Ludington: Watching 'Hoarders' made me wonder, aren't we all with our over consumption?

What do you do in Santa Cruz when the grandkids are in school, the adults are working, it’s cloudy outside with a damp breeze and temps in the low 60s? You binge watch “Hoarders” in your hotel room.

Our fascination with other people’s misery is so great that there are a couple of multi-season reality shows on cable exposing people’s dirty linen and more.

Hoarding piqued my interest because I think there’s a fine line between virtuous thrift and buried alive. After all, we’re told be prepared, a penny saved is a penny earned and waste not, want not.

Humans have survived through preserving food, storing fuel and collecting all manner of items from the environment and turning them into useful items. Who doesn’t have a family story of reusing everything back in the day?
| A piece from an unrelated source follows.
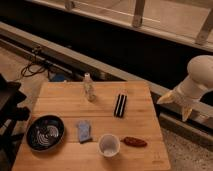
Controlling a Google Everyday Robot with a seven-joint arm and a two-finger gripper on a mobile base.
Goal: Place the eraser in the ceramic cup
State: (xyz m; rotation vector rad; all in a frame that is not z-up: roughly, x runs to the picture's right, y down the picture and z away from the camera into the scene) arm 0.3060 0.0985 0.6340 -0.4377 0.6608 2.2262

Hoarding shows explain that extreme collections result from anxiety and trauma. As I watched a huge dumpster fill with 10-years’ worth of plastic beverage bottles, takeout containers and more that one woman accumulated during multiple bouts with cancer, I asked myself, “How much of the same stuff did Jim and I send to the landfill over the past decade?” Would my trash have filled just as many 30-yard dumpsters if it had all gone at the same time?
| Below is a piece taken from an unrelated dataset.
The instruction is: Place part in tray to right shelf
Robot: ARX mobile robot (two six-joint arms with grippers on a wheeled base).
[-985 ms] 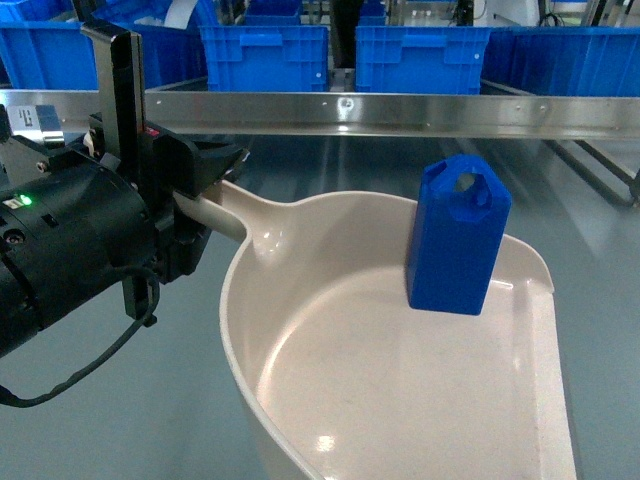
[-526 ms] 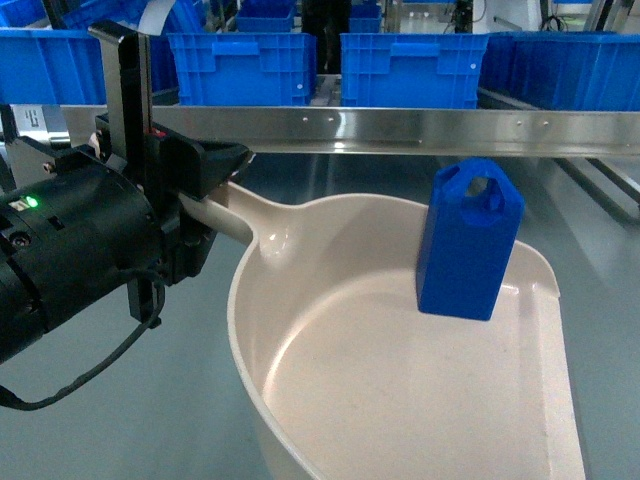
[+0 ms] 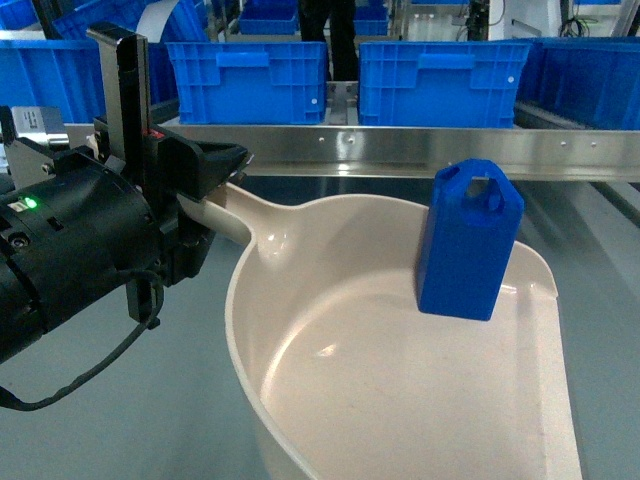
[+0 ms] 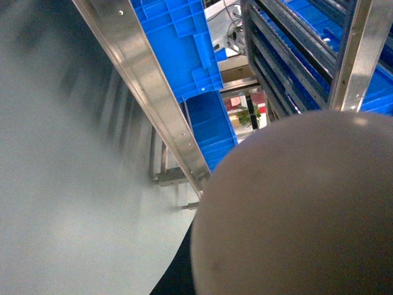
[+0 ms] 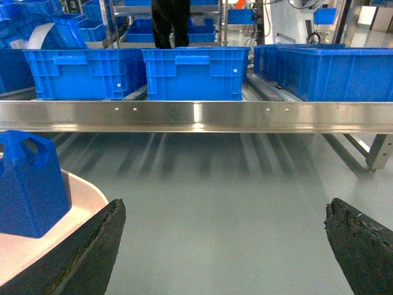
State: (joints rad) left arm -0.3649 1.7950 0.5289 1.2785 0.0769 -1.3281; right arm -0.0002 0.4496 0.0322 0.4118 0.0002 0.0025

I’m beginning to rethink what I learned was the Industrial Revolution as a revolution in consumption. Isn’t it possible that hoarding is the outer limit of over consumption that infects our society? Two-thirds of us are obese because we over consume food. Alcohol consumption has risen. Package trucks deliver stuff on my street morning, noon and night seven days a week.The number of thrift stores keeps growing along with the number of storage units to contain all our stuff.

I could pat myself on the back because most of my stuff fits into cupboards, closets and filing cabinets and there’s not junk cluttering up my yard. Our garbage goes to the landfill weekly. Why don’t I feel virtuous?

Take a drive out Highway 163 past the Metro Waste Authority landfill. That’s my hoard and your hoard, the accumulation of food we never consumed, the excess packaging from the stuff we did and a lot of stuff we bought that seemed like a good idea at the time. There is no market for most of what we do recycle or what we could.

We could all use an intervention.

Margaret Ludington has lived in Altoona since 1971. She is a retired staff writer and editorial writer for the Herald-Index. Margaret is a mother of two, grandmother of four. She and her husband travel frequently and have visited every state except Alaska and five Canadian provinces.